Ansible is great if you have workflows where sysadmins SSH to servers manually. It can pretty much take that workflow and automate it.
The problem is it doesn’t go much beyond that, so you’re limited by SSH roundtrip latency and it’s a pain to parallelize (you end up either learning lots of options or mitogen can help). However fundamentally you’re still SSHing to machines, when really at scale you want some kind of agent on the machine (although ansible is a reasonable way to bootstrap something else).
When I managed a large fleet of EC2 instances running CentOS I had Ansible running locally on each machine via a cron job. I only used remote SSH to orchestrate deployments (stop service, upgrade, test, put back in service).
There is Mitogen [0] that helps a bit.
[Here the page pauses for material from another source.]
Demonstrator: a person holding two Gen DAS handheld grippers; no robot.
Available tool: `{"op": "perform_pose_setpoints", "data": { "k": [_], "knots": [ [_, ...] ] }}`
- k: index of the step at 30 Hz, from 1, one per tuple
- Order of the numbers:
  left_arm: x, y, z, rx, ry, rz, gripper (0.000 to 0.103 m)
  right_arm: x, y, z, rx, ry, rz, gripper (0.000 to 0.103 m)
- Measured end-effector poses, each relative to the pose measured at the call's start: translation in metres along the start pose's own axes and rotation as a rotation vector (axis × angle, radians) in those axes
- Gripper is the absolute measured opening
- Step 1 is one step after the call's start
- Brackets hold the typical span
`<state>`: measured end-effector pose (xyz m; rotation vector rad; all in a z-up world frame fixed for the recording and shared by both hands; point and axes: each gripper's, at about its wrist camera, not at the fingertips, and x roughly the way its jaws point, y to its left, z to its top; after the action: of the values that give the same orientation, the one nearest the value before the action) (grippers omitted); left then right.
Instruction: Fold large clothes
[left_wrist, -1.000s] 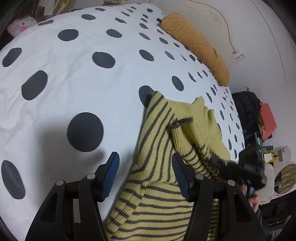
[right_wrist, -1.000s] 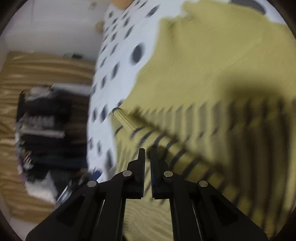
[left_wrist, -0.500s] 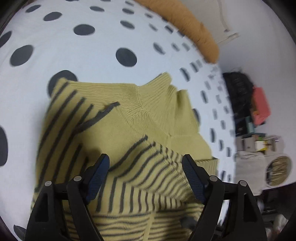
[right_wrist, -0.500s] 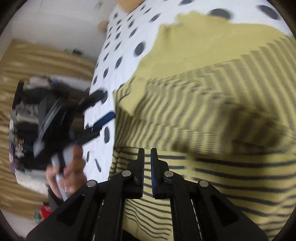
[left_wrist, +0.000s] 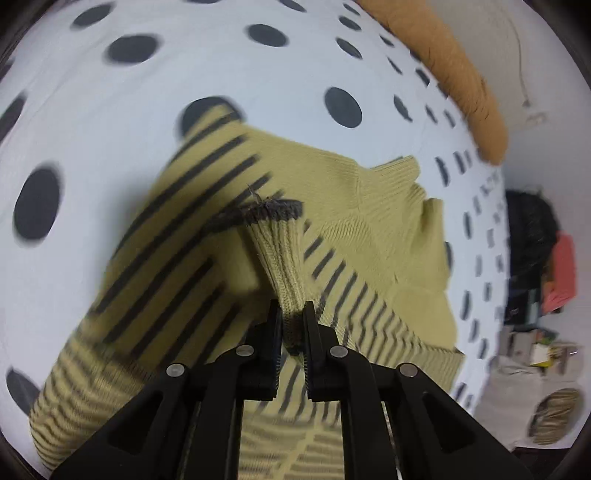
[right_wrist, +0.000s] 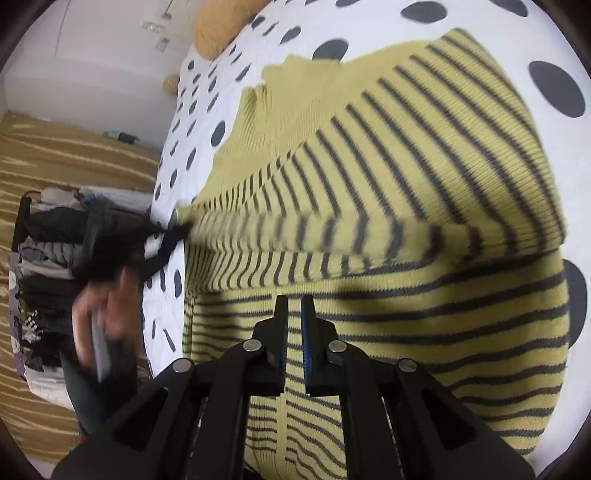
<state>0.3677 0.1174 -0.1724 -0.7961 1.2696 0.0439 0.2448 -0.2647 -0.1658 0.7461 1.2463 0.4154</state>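
A yellow sweater with dark stripes (right_wrist: 406, 332) lies flat on the bed, collar at the far end. One sleeve (right_wrist: 332, 232) is stretched across its chest. My left gripper (left_wrist: 291, 321) is closing tight on that sleeve just behind the cuff (left_wrist: 273, 214), and the pads press on the knit. The dark-edged cuff sticks out past the fingertips. In the right wrist view the left gripper (right_wrist: 166, 236) shows at the sleeve's left end, with a blurred hand (right_wrist: 99, 310) behind it. My right gripper (right_wrist: 293, 306) hovers over the sweater's striped body, shut, nothing between its fingers.
The bed cover (left_wrist: 110, 129) is white with black dots. An orange pillow (left_wrist: 461, 74) lies by the headboard. Bags and clutter (left_wrist: 535, 258) stand past the bed's far side. A rack of dark clothes (right_wrist: 44, 258) stands before a gold curtain.
My left gripper came from the bare cover onto the sweater with jaws wide, then shut on the sleeve. The right gripper stayed shut and drew back, showing more of the sweater.
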Motion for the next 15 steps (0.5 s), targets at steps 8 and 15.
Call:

Their website also kind of explain some of the issues:
> Requiring minimal configuration changes, it updates Ansible’s slow and wasteful shell-centric implementation with pure-Python equivalents, invoked via highly efficient remote procedure calls to persistent interpreters tunnelled over SSH. No changes are required to target hosts.
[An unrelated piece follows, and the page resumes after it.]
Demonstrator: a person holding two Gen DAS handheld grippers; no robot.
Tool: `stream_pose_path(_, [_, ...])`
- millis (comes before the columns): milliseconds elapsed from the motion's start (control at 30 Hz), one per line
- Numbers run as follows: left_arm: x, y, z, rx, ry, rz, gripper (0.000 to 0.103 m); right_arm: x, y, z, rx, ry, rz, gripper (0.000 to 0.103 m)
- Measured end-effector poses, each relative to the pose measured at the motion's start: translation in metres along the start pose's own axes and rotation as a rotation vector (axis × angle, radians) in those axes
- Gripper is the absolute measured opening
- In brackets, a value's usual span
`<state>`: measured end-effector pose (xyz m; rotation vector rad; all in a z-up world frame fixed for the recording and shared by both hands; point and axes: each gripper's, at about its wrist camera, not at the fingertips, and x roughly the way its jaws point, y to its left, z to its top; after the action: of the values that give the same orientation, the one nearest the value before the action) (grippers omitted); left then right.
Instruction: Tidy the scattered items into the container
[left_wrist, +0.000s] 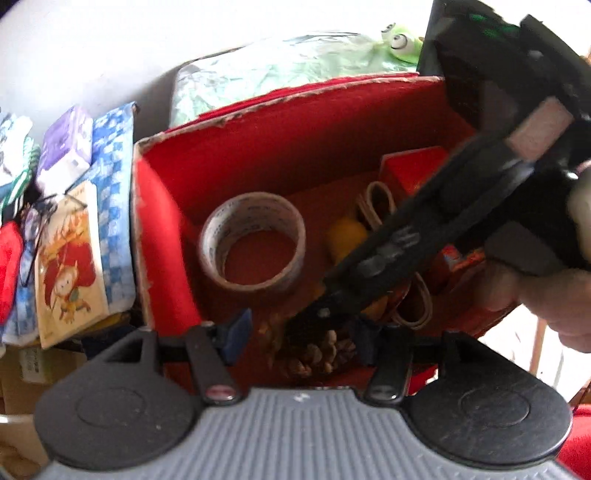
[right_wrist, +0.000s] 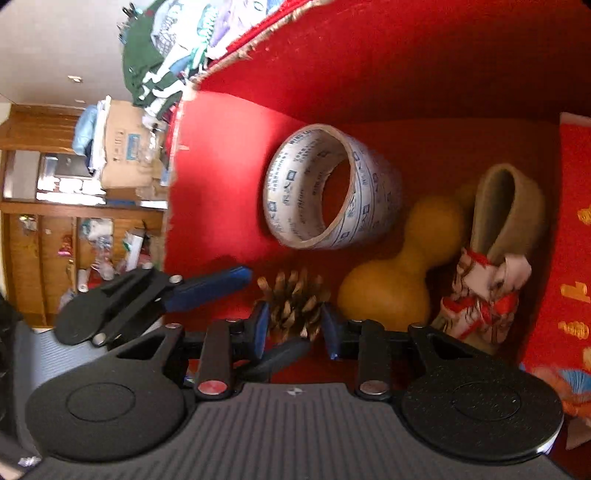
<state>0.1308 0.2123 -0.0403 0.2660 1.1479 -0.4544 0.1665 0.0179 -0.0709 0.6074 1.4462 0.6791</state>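
The right gripper (right_wrist: 295, 328) reaches down into the red box (right_wrist: 424, 66), and a pine cone (right_wrist: 295, 306) sits between its blue pads. The pads seem to touch the cone on both sides, so the jaws look clamped on it, low over the red floor of the box. In the left wrist view the same pine cone (left_wrist: 325, 354) shows near the bottom wall of the red box (left_wrist: 295, 122), under the black body of the right gripper (left_wrist: 325, 314), which crosses the view from the upper right.

The left gripper (left_wrist: 299, 332) also hangs over the box. Its jaws stand apart and nothing is pressed between the pads; one blue finger (right_wrist: 210, 288) of it comes in from the left, just beside the pine cone.

Inside the box lie also a roll of printed tape (right_wrist: 332, 192), a yellow gourd (right_wrist: 399, 266) just right of the cone, and a beige loop tied with red ribbon (right_wrist: 495, 229). A hand (left_wrist: 546, 295) holds the right gripper.
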Motion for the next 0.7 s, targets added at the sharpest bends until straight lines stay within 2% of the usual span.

Then of course python itself is not very performant and yaml is quite the mess too. With ansible, you have global variables, group level variables that can override them, host level variables that can override those, role level variables, play/book level variables that can override those and ad-hoc level variables that can override all of the above. I am telling you, it can get incredibly messy and needlessly complicated quickly.
As I said though, it's still the best we've got even if not optimal. So I think it's a good idea to implement it to at least have something.
We're just starting to implement it and we've only heard good things about it.